Lito, P. et al. Allele-specific inhibitors inactivate mutant KRAS G12C by a trapping mechanism. Science 351, 604–608 (2016).

Patricelli, M. P. et al. Selective inhibition of oncogenic KRAS output with small molecules targeting the inactive state. Cancer Discov. 6, 316–329 (2016).

Janes, M. R. et al. Targeting KRAS mutant cancers with a covalent G12C-specific inhibitor. Cell 172, 578–589 (2018).

Quevedo, C. E. et al. Small molecule inhibitors of RAS-effector protein interactions derived using an intracellular antibody fragment. Nat. Commun. 9, 3169 (2018).

Kessler, D. et al. Drugging an undruggable pocket on KRAS. Proc. Natl Acad. Sci. USA 116, 15823–15829 (2019).
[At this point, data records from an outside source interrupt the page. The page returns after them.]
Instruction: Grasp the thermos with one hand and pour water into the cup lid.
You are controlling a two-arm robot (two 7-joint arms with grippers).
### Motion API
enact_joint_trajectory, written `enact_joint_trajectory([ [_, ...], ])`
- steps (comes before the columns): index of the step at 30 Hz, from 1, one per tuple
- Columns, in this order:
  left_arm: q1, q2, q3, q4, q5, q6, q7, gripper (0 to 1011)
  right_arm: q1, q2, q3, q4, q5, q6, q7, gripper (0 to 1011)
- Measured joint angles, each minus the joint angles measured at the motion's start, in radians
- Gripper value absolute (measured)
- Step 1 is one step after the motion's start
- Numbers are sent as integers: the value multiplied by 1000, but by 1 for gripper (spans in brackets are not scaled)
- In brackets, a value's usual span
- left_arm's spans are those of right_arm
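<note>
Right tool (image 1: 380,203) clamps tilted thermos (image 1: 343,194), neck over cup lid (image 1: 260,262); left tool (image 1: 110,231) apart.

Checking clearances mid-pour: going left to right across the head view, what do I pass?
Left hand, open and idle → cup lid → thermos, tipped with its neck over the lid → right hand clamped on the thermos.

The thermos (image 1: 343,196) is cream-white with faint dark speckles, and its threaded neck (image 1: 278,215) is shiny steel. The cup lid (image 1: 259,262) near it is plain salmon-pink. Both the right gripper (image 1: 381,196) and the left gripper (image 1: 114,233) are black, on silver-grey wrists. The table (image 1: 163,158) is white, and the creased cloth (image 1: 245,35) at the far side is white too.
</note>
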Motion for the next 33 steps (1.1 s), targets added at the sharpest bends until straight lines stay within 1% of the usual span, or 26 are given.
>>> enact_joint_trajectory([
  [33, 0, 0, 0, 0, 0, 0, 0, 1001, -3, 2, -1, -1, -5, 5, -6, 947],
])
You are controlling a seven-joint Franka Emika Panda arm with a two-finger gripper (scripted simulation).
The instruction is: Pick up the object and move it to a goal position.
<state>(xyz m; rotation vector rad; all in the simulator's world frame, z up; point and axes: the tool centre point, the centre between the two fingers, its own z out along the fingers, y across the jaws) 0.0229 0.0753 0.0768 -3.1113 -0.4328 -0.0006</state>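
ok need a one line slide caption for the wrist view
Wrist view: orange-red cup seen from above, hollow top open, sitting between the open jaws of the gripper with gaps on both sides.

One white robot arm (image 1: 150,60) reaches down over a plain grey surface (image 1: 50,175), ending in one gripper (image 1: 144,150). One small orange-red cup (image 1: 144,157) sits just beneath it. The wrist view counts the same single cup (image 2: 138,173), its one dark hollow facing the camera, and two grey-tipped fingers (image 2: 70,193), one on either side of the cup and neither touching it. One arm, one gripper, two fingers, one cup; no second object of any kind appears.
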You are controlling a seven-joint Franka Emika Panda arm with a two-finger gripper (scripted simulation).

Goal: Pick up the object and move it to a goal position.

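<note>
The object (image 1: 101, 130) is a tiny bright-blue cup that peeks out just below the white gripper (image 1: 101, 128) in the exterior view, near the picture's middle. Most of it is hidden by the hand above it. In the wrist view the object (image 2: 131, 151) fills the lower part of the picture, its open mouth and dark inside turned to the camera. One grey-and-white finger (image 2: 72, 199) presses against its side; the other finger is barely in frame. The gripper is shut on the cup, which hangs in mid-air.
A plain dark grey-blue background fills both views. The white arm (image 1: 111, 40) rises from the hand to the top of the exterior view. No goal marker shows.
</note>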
Canon, J. et al. The clinical KRAS(G12C) inhibitor AMG 510 drives anti-tumour immunity. Nature 575, 217–223 (2019).

Hallin, J. et al. The KRASG12C inhibitor, MRTX849, provides insight toward therapeutic susceptibility of KRAS mutant cancers in mouse models and patients. Cancer Discov. 10, 54–71 (2020).

Hong, D. S. et al. KRASG12C inhibition with sotorasib in advanced solid tumors. N. Engl. J. Med. 383, 1207–1217 (2020).